#### Supplied data
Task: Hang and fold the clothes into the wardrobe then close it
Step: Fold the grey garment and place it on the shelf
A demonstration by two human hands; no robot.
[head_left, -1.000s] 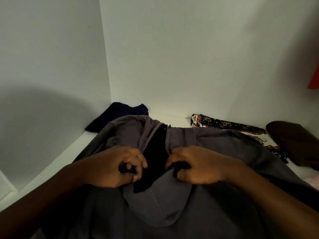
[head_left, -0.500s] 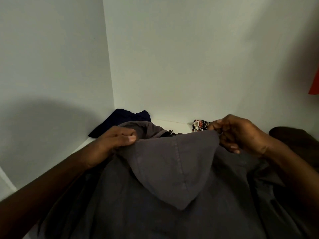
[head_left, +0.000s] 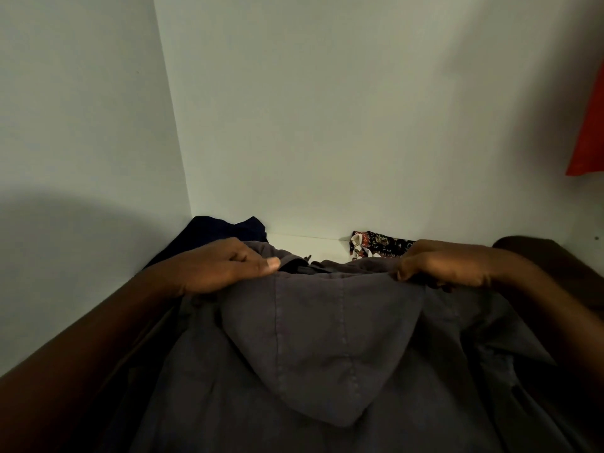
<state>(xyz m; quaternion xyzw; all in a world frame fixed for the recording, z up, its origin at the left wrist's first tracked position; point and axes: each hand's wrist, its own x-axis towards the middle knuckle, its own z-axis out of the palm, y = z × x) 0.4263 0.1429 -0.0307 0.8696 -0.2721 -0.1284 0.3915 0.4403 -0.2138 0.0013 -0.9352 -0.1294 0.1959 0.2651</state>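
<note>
A grey hooded jacket (head_left: 313,348) lies spread on the white wardrobe shelf (head_left: 304,241), its hood folded flat toward me over its back. My left hand (head_left: 222,266) pinches the hood's left upper corner between thumb and fingers. My right hand (head_left: 447,264) grips the hood's right upper corner with curled fingers. Both hands hold the hood's edge stretched wide.
A folded dark navy garment (head_left: 212,230) lies in the back left corner. A patterned red and black cloth (head_left: 379,245) sits at the back, a dark brown garment (head_left: 555,259) at the right. A red garment (head_left: 588,125) hangs at the upper right. White walls enclose the shelf.
The hands went from the jacket's collar opening to the hood's two corners, flipped the hood toward me, and have now spread it wider and flatter.
</note>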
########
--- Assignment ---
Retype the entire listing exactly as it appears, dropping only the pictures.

--- Written answer ---
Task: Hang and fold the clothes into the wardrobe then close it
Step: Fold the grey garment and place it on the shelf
A demonstration by two human hands; no robot.
[head_left, -1.000s] 
[head_left, -0.500s] 
[head_left, +0.000s] 
<state>(xyz m; quaternion xyzw; all in a world frame fixed for the recording, z up, its origin at the left wrist's first tracked position; point and axes: each hand's wrist, its own x-axis towards the middle knuckle, its own z-axis out of the palm, y = z × x) 0.4263 0.1429 -0.0307 0.8696 -0.2721 -0.1284 0.3915 0.4403 -0.2138 0.0013 -0.9352 -0.1294 0.1959 0.2651</state>
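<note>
A grey hooded jacket (head_left: 313,348) lies spread on the white wardrobe shelf (head_left: 304,241), its hood folded flat toward me over its back. My left hand (head_left: 222,266) pinches the hood's left upper corner between thumb and fingers. My right hand (head_left: 447,264) grips the hood's right upper corner with curled fingers. Both hands hold the hood's edge stretched wide.
A folded dark navy garment (head_left: 212,230) lies in the back left corner. A patterned red and black cloth (head_left: 379,245) sits at the back, a dark brown garment (head_left: 555,259) at the right. A red garment (head_left: 588,125) hangs at the upper right. White walls enclose the shelf.
The hands went from the jacket's collar opening to the hood's two corners, flipped the hood toward me, and have now spread it wider and flatter.
</note>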

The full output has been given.